In the records below, find the line holding "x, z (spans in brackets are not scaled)" and the line holding "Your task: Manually". Set down both, with every line between them, exactly.
....
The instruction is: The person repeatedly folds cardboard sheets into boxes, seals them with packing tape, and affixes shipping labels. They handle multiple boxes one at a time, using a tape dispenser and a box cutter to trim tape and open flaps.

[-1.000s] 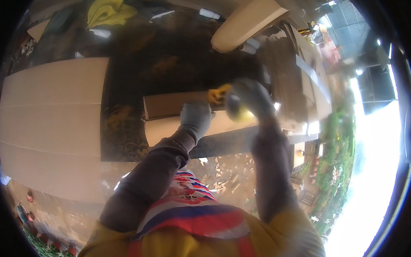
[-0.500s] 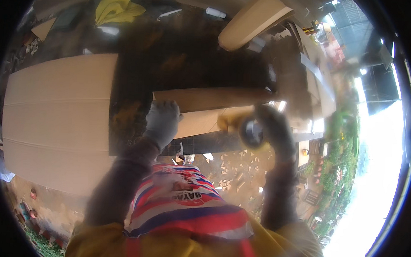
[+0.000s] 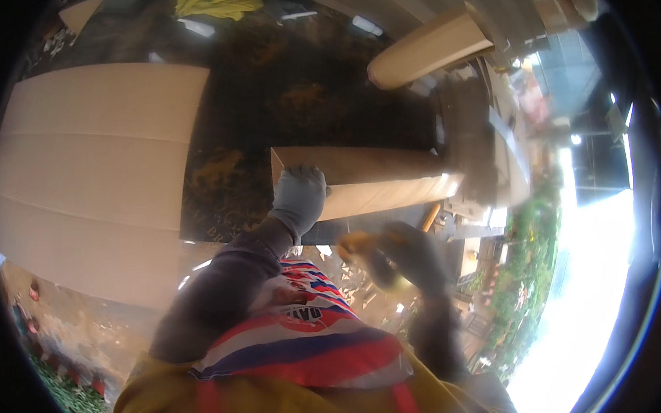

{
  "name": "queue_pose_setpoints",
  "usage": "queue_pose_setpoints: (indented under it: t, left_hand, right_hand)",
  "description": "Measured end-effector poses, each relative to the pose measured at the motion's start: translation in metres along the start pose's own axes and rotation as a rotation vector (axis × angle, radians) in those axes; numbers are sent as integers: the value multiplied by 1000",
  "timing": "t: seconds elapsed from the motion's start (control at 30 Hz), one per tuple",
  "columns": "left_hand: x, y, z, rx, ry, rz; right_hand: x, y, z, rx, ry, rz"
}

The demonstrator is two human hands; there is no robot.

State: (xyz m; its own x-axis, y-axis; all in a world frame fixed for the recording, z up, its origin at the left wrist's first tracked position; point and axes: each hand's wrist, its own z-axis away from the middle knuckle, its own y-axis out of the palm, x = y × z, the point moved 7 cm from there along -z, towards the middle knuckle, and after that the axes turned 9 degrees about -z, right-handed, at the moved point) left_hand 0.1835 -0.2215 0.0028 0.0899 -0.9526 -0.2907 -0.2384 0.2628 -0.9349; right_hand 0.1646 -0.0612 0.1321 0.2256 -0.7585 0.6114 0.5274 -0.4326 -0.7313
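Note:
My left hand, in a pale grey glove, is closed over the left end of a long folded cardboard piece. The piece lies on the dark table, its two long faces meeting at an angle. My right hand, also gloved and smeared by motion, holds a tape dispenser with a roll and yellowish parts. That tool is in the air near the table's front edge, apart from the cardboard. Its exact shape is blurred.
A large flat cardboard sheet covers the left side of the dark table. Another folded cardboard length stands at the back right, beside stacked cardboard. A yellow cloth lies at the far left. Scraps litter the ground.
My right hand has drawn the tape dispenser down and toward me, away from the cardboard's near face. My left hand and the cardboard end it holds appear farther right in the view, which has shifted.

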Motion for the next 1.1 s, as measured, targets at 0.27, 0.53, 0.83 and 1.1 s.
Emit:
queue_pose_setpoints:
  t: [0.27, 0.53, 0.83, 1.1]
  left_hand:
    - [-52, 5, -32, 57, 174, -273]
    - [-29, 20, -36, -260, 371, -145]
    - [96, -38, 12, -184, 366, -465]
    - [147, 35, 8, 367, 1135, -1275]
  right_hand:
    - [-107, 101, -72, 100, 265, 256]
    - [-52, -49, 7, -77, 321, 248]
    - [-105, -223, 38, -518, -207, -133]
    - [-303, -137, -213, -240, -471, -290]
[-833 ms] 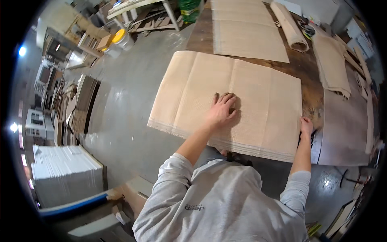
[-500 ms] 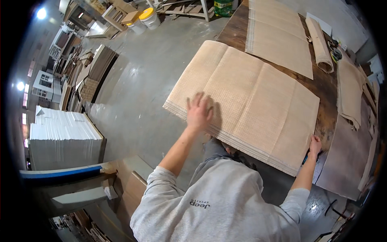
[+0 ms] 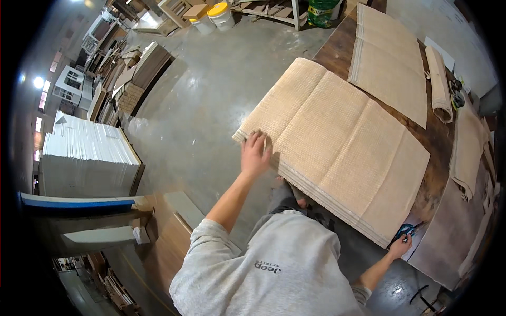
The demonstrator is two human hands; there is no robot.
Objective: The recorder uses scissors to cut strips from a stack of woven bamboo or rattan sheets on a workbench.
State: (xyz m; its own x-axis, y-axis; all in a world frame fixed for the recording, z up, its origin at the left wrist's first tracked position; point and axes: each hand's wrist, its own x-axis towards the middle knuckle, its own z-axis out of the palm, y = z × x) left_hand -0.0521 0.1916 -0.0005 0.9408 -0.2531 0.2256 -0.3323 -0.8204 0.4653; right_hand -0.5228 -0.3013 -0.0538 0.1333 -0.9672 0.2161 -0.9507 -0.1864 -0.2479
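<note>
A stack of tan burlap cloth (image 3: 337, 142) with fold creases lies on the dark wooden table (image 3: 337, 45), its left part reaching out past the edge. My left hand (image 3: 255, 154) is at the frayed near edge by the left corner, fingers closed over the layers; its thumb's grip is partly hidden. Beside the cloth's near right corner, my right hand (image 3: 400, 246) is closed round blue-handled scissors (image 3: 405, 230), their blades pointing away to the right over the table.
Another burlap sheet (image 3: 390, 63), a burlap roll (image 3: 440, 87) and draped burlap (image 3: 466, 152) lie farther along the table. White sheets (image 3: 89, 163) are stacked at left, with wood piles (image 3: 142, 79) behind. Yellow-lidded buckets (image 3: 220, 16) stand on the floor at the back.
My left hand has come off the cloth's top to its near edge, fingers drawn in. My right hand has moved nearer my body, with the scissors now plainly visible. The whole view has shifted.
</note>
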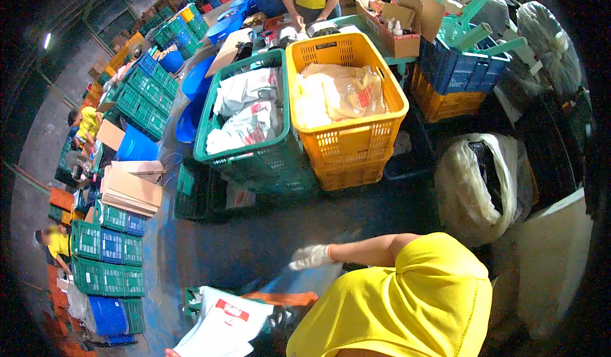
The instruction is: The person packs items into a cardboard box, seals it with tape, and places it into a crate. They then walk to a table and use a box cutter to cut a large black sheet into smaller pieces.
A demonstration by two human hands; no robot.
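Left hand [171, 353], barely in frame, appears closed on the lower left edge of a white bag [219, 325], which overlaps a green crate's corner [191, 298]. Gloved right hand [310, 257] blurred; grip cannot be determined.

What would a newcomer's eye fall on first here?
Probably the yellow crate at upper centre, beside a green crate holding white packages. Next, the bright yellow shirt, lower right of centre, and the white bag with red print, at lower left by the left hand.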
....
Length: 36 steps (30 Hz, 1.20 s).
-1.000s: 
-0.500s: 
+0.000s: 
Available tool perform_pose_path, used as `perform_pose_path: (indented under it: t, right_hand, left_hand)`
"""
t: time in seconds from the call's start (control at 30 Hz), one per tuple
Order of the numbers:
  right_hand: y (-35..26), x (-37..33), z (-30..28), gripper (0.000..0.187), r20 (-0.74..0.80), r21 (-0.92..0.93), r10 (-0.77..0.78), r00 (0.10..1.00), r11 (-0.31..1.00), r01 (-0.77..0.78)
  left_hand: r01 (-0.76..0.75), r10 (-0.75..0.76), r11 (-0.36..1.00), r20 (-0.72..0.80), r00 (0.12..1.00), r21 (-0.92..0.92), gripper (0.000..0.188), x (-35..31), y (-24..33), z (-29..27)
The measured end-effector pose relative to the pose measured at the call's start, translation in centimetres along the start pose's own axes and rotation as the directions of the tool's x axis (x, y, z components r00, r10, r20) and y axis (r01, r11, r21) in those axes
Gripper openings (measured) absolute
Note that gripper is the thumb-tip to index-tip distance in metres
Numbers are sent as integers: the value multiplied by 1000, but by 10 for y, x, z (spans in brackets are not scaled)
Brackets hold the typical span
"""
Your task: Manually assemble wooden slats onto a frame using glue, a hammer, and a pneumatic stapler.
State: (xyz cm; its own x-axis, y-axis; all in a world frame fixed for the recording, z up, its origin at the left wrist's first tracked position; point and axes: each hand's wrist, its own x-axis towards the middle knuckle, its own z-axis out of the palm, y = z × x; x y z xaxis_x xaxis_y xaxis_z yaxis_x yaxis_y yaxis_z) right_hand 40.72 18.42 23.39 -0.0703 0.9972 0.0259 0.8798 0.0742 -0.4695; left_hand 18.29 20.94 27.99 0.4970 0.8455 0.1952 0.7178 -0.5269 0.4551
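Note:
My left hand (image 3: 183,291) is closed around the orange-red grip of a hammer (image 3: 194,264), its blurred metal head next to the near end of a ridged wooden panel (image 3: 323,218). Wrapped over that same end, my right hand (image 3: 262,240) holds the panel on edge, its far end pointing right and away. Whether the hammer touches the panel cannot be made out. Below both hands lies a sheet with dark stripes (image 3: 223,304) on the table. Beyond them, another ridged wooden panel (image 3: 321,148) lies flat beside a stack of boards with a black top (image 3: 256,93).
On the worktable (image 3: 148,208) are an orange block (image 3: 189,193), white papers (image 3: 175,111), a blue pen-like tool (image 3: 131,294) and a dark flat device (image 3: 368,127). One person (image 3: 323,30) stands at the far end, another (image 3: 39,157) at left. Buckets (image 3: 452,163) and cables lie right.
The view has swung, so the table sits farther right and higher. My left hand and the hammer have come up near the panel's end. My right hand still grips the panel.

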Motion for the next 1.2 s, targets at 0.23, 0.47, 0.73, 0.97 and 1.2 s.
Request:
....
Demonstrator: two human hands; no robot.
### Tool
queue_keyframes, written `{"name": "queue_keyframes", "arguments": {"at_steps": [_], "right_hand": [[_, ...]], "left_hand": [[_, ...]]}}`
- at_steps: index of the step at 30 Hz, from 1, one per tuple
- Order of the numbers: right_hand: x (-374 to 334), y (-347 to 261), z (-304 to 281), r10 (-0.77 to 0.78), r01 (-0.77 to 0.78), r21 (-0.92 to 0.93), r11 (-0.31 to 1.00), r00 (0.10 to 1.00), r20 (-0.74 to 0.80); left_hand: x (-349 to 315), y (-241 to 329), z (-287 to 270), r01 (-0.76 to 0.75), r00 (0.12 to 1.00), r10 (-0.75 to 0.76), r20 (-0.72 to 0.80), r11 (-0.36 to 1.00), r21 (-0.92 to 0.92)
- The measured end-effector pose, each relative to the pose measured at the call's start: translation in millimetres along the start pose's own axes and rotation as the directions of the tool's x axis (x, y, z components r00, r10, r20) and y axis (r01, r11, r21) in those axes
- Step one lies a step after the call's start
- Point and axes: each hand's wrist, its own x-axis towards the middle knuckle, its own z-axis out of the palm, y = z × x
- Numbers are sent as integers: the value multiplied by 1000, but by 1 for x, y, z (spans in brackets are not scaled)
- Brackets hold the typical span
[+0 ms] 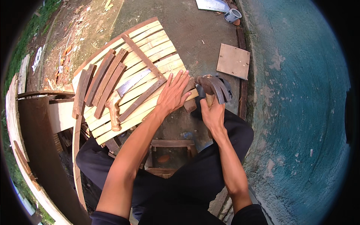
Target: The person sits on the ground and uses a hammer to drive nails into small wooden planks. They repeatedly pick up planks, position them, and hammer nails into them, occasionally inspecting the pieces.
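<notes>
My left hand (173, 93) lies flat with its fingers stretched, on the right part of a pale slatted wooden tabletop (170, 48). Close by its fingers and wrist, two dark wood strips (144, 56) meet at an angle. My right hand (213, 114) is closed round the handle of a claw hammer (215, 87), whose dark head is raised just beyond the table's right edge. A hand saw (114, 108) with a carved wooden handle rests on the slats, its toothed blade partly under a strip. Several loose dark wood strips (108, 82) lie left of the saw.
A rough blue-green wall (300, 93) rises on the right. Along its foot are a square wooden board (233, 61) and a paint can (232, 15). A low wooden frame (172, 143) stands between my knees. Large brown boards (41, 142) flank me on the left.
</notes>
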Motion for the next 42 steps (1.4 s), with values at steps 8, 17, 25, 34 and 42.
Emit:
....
▶ _Response area_
Numbers are sent as integers: the value multiplied by 1000, but by 10 for y, x, z (spans in brackets are not scaled)
Brackets hold the typical span
"""
Your task: Manually assemble wooden slats onto a frame using glue, a hammer, and a pneumatic stapler.

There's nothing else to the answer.